First of all, I was pleased with this response for purely personal reasons. Alexei is a most authoritative Russian expert in nuclear disarmament, and many of us, including me, grew with his books and articles, starting with the 1970s. So his attention to my views cannot but flatter me. However, later I myself spent much time studying nuclear strategy and, as it is easy to see, I came to conclusions directly opposite to the views Arbatov adheres to.
Second, Arbatov’s article substantially highlights the arguments set out in my article and makes them more conspicuous.
And third, our controversy may encourage the Russian expert and political communities at large to launch a major discussion of the role of nuclear weapons. There is no discourse of this kind in Russia now, while the discussions that do exist are of a much lower level than even those held in Soviet times.
Arbatov’s article has not convinced me because it follows the logic of the 1960s-1980s, which I view as outdated. I myself spoke about the danger of nuclear weapons and “thousands of Hiroshimas” in those years, trying to make my own humble contribution to the efforts to stop the nuclear arms race – especially as the thoughtless Soviet policy of infinitely building up nuclear and conventional potentials was quite dismal. In the absence of serious discussions now, we can repeat some of those mistakes.
But I also know that no real nuclear threats emerged after the Cuban Missile Crisis. For example, in 1973, Washington notified the Soviet leadership that its decision to raise the alert level of the U.S. Armed Forces was not directed against the Soviet Union.
Since the end of the 1970s, I have been anxiously watching the arms control process becoming an instrument for maintaining and even whipping up the arms race. The reduction of conventional armed forces and armaments in Europe is a particularly detrimental process. Also – and Arbatov understood this perfectly well – my soul rises against the logic of traditional arms limitations and champions of these limitations, who want to drag mankind into the old game played by the rules and myths invented in a different era for different purposes.
The movement towards “nuclear zero” and the mythical “level of minimum deterrence” is in the same logic. Of course, the deterrence problem exists. But to deter the U.S. from attacking Russia, the latter may need just a few warheads which could be delivered to U.S. territory in a retaliatory strike; that is, Russia needs a potential several times smaller than it has now. Preventing an arms race in precision-guided strategic conventional weapons or missile defense systems and deterring other threats will apparently require an arsenal only slightly smaller than the present one but a modernized one. In any case, this is a matter for estimates and decisions by each party, based on common sense and realistic capabilities, but not necessarily a matter for long and difficult negotiations that evoke all possible phobias and stereotypes of the Cold War years.

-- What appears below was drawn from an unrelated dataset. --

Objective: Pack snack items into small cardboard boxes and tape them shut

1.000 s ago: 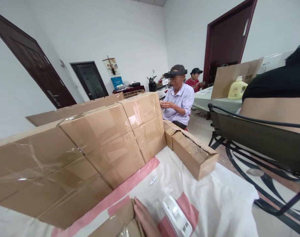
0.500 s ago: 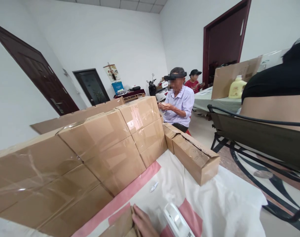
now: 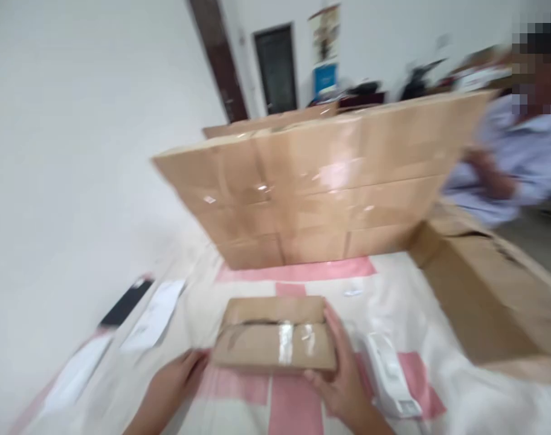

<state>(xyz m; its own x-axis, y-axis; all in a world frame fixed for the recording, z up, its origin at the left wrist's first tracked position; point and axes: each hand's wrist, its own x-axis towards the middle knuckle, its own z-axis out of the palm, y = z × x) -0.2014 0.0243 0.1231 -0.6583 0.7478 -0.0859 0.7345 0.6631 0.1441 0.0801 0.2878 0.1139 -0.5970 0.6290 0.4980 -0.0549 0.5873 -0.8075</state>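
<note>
A small closed cardboard box (image 3: 252,347) with strips of clear tape lies in front of me on the white and pink cloth (image 3: 298,411). My right hand (image 3: 341,374) grips its right end, the thumb at the front corner and the fingers along the side. Beside the box's left front corner is my left hand (image 3: 180,377), fingers curled in; blur hides whether they hold anything. Just right of my right hand lies a white tape dispenser (image 3: 388,374).
Taped cardboard boxes (image 3: 312,193) form a wall behind the work area. A long carton (image 3: 479,296) stands at the right, with a seated person (image 3: 520,157) beyond it. White papers (image 3: 155,317) and a dark flat object (image 3: 127,302) lie at the left. A small white scrap (image 3: 353,291) lies near the wall.
My view has swung left and down. The small box, earlier cut off at the bottom edge with one hand on it, is now fully visible, and both hands show.
</note>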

Now a few words about non-proliferation. I do not think Arbatov was correct in accusing me of making an inaccurate statement that proliferation coincided in time with the period of intensive reductions of nuclear arsenals. Proliferation began not with the five members of the Nuclear Club but with the six (Israel), seven, eight and nine members, and it did take place in the period starting in the mid-1970s – the time when limitations of strategic nuclear weapons reached their peak.
I could continue arguing with my opponent over details, but not in this article. I hope Alexei Arbatov and I will provoke a discussion and break the dangerous Russian silence over the nuclear arms issue. And then we will continue our debate.
Yet, I would like to touch on two alarming arguments of my dear opponent.
I am not happy at all about Iran approaching the point of going nuclear; especially as Tehran successfully used senseless and endless negotiations according to the old logic. It played a different game and has probably won. Yet Israel should not be encouraged to deliver a preemptive strike, which would undermine the already sagging international support for this country and would only foster an arms race and a wave of instability. It would be much better to stop hiding one’s head in the sand and offer, for example, U.S.-Russian security guarantees for all countries in the region. Such guarantees could prevent a chain reaction of proliferation and raise the cost of acquisition of a nuclear capability by Iran. It would perhaps make sense to discuss guarantees for Iran as well. After all, its fears for its own security are also well-founded.
And one more, final point. Unfortunately, Russia has entered a new round of degradation, and it is unclear when it will overcome it. I hope that the homeland of Alexander Pushkin, Nikolai Gogol, Leo Tolstoy, Georgy Zhukov, Sergei Korolev and Pyotr Stolypin will find strength for its rebirth. But whatever happens, responsible citizens must ensure that the country continue existing in any era and even in a world where things do not go better. Sad as it may seem, today nuclear weapons are the only possible and attainable attribute of the status of a great world power for Russia – even if one would like very much to believe that it is not so.
Before writing this response to Arbatov’s article, I reread my own article on and saw once again that my arguments were right. It may happen, though, that neither I nor Alexei Arbatov is right, and the truth lies elsewhere. Yet we must look for it – without clinging to arguments and myths of the past century, as we can possibly manage.